To understand a company’s future growth, always read the management commentary after the results. Focus on what management is saying about the coming quarters:
Is there a strong tailwind in the sector going forward?
Or is the recent jump in profits only temporary?
If the current profit growth is temporary, the market may pump the stock in the short term and dump it later.
However, if management across an entire sector is giving a bullish outlook, that sector has a high probability of outperforming.
Examples include sectors such as auto ancillaries and power transmission.
When a sector has strong tailwinds, many stocks within that sector can deliver superior performance.
If result is strong , but future growth is weak .There may still be short-term rallies of 10–20%, but these moves are nothing more than pump-and-dump activity.
This is why, when you buy any stock, there must be a clear reason. You cannot buy a stock only because of a technical breakout. Such trades are usually suitable only for short-term gains of 10–15% and cannot generate long-term wealth.
On the other hand, if current results are average but the future outlook is strong and clear, the stock price may not fall much and can even rise in a healthy market.
I hope you have observed this pattern on multiple occasions by now.
So: Do not jump into a stock just by looking at the results — and the opposite is also true.✈️✈️
💥Many stocks are showing strong relative strength in this bear market and are sustaining near their highs. The following stocks are demonstrating resilience and outperforming the broader market:💥
👉 Acutaas Chemicals
👉Lumax Auto Technologies
👉Lumax Industries
👉SJS Enterprises
👉TD Power Systems
👉MTAR Technologies
👉GE Power India
👉GE Vernova
👉Hitachi Energy India
👉SML Isuzu
👉Titan Biotech
👉Force Motors
👉Krishna Defence & Allied Industries
👉Kirloskar Oil Engines
👉SEAMEC Limited
👉Jamna Auto Industries
👉Jay Bharat Maruti
Please monitor the Smallcap 250 Index chart to understand why your portfolio is underperforming. This index made its top in July 2025 and has since been forming a series of lower lows. That is the main reason why most small-cap stocks have failed to outperform during this period. Even if a stock gives a breakout, it can fall again when the broader market trend is in a lower-low formation.

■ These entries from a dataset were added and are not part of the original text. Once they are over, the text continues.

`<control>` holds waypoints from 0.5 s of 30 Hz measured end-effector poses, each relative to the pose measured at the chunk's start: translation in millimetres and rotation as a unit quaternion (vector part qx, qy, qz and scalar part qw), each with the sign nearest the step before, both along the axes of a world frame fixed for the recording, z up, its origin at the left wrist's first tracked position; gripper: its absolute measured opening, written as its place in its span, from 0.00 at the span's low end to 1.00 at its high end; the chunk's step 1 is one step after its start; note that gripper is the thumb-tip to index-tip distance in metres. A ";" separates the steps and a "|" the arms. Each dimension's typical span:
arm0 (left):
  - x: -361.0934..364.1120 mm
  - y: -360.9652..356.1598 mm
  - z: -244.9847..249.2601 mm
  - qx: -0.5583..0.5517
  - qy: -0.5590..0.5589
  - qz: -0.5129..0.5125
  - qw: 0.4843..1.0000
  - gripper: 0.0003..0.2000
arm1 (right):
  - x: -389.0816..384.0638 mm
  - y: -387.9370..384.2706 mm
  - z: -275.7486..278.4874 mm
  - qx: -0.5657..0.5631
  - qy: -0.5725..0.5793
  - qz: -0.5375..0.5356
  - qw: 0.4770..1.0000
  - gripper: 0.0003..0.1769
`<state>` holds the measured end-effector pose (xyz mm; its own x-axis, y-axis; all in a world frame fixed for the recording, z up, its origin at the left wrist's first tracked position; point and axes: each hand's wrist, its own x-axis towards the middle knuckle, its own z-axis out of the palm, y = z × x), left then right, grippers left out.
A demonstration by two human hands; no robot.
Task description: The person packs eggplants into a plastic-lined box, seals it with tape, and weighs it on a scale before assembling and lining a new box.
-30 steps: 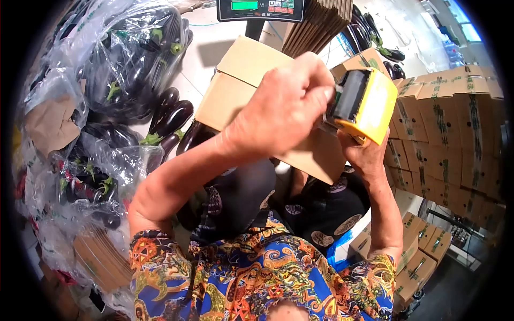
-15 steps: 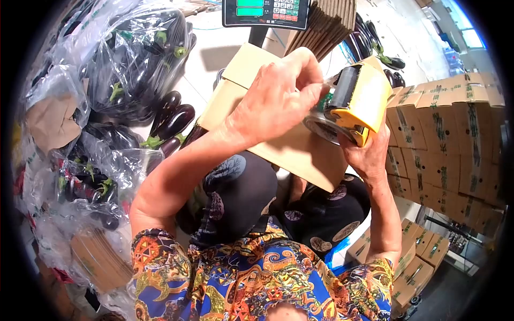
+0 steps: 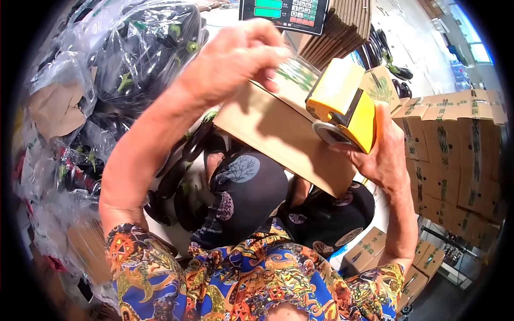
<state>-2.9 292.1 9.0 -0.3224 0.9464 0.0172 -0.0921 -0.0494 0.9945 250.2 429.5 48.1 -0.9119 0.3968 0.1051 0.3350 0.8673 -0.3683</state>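
Observation:
My right hand (image 3: 379, 144) is wrapped round a yellow tape dispenser (image 3: 346, 101) above the right end of a cardboard box (image 3: 284, 134). The box lies slanted in front of my knees. My left hand (image 3: 235, 61) is pinched, up and to the left of the dispenser. A strip of clear tape (image 3: 297, 75) with green print stretches between the dispenser and my left fingers, which hold its end. The tape roll (image 3: 334, 134) shows at the dispenser's lower side.
A scale display (image 3: 284, 13) and folded cardboard sheets (image 3: 342, 27) are at the top. Eggplants in clear plastic bags (image 3: 142, 53) fill the left. Stacked printed boxes (image 3: 450, 150) stand at the right. Loose eggplants (image 3: 176, 182) lie beside my left knee.
My left hand has moved up and left away from the dispenser, drawing out a strip of tape. The dispenser has tilted in my right hand.

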 end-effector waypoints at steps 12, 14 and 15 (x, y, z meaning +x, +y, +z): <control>-112.3 -53.6 -68.9 -0.022 -0.161 0.035 0.986 0.06 | -19.0 10.2 15.5 -0.061 -0.095 -0.017 0.993 0.34; -97.2 -36.3 -76.3 0.028 -0.241 0.064 0.968 0.06 | -16.1 13.7 14.3 -0.075 -0.089 -0.035 0.993 0.33; -95.3 -30.4 -84.6 0.041 -0.298 0.049 0.952 0.06 | -15.6 12.3 14.5 -0.078 -0.076 -0.046 0.993 0.32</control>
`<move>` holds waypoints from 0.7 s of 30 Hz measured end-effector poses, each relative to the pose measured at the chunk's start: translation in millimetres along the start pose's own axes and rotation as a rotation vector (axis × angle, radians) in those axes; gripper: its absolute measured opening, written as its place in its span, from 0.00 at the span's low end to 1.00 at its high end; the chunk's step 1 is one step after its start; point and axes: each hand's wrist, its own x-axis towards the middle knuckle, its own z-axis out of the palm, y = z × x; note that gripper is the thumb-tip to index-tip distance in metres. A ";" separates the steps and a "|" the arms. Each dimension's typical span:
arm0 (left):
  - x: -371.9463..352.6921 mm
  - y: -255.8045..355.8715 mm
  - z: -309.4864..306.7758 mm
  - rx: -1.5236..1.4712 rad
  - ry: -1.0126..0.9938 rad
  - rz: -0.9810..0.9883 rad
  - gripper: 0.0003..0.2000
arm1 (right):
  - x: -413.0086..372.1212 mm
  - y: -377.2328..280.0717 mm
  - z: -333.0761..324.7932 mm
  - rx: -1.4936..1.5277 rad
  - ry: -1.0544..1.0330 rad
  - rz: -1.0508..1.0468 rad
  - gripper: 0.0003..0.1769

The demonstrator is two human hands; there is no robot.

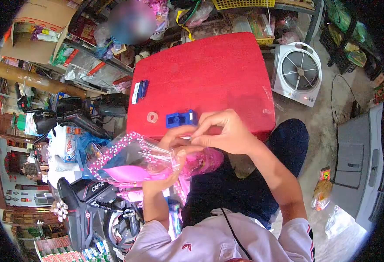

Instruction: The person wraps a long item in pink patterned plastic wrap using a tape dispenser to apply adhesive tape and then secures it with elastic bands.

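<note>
My left hand [176, 146] is wrapped round a bundle in clear cellophane [133, 155] printed with pink and white dots along its edge. Pink sheet material shows inside the bundle, and a pink part [203, 162] sticks out to the right of my wrist. My right hand [224, 131] has thumb and fingers pinched together against the left fingertips. Whatever sits in that pinch is too small to make out. Just beyond both hands a blue tape dispenser [179, 118] stands on the red table [205, 74], with a roll of tape [152, 117] to its left.
Blue and white small packs [140, 91] lie at the table's left edge. A box fan [300, 70] stands right of the table, and a grey case [358, 161] is on the floor. Motorbikes [87, 205] are parked on the left. Loaded shelves [244, 22] line the back.
</note>
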 end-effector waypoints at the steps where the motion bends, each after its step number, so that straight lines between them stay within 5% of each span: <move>1: 1.0 -0.8 1.7 -0.044 0.020 -0.019 0.25 | -0.9 -0.7 -1.4 -0.006 -0.005 0.012 0.04; 6: 5.8 0.7 10.8 -0.173 0.106 -0.074 0.20 | -3.7 12.3 -0.9 0.086 0.034 -0.006 0.05; 12: 1.1 -5.8 -1.7 0.160 0.156 0.005 0.17 | -3.4 6.7 -1.0 0.068 0.079 -0.051 0.05; 21: 0.9 3.2 6.9 -0.064 0.185 -0.104 0.19 | -3.2 9.3 5.1 0.091 0.089 -0.026 0.05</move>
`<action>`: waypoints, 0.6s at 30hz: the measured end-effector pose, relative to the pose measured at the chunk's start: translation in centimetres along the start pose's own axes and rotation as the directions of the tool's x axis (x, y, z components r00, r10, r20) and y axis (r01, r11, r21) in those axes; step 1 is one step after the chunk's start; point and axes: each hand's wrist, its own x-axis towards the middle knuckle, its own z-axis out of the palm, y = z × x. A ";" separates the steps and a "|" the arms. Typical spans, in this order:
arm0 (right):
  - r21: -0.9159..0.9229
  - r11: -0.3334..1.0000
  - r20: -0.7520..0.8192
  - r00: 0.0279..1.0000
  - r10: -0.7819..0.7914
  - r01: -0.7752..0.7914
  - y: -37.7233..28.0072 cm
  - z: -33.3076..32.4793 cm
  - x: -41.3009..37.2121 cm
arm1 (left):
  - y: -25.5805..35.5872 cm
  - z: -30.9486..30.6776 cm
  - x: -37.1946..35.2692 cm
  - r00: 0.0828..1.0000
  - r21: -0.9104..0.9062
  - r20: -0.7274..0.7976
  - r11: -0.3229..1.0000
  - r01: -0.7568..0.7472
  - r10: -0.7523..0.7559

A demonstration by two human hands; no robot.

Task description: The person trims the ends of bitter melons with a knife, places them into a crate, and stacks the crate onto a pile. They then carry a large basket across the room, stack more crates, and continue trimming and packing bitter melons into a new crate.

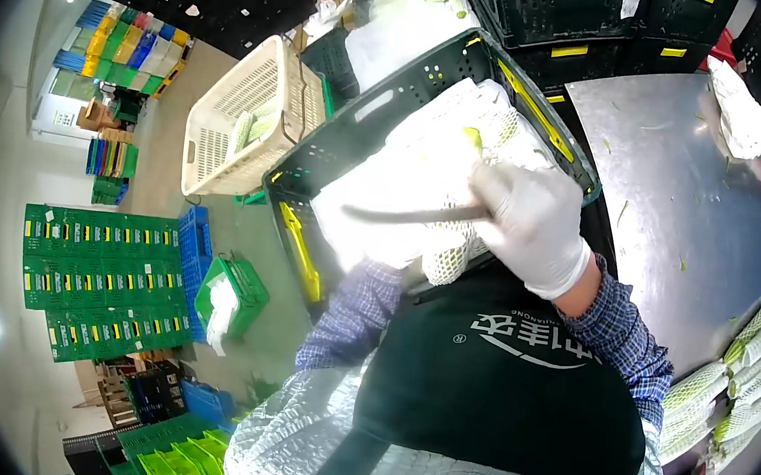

Do not rely only on the NIFTY 50. It has been manupulated by DII flows and has not fallen since July 2025. In fact, it is still trading near its all-time high. This creates a misleading picture, especially for investors who hold small-cap stocks.
On the other hand, the NIFTY Smallcap 250 made a peak in July 2025 and has been declining since then, mainly due to panic selling by retail investors. That is why small-cap portfolios have been underperforming, even though Nifty 50 appears strong.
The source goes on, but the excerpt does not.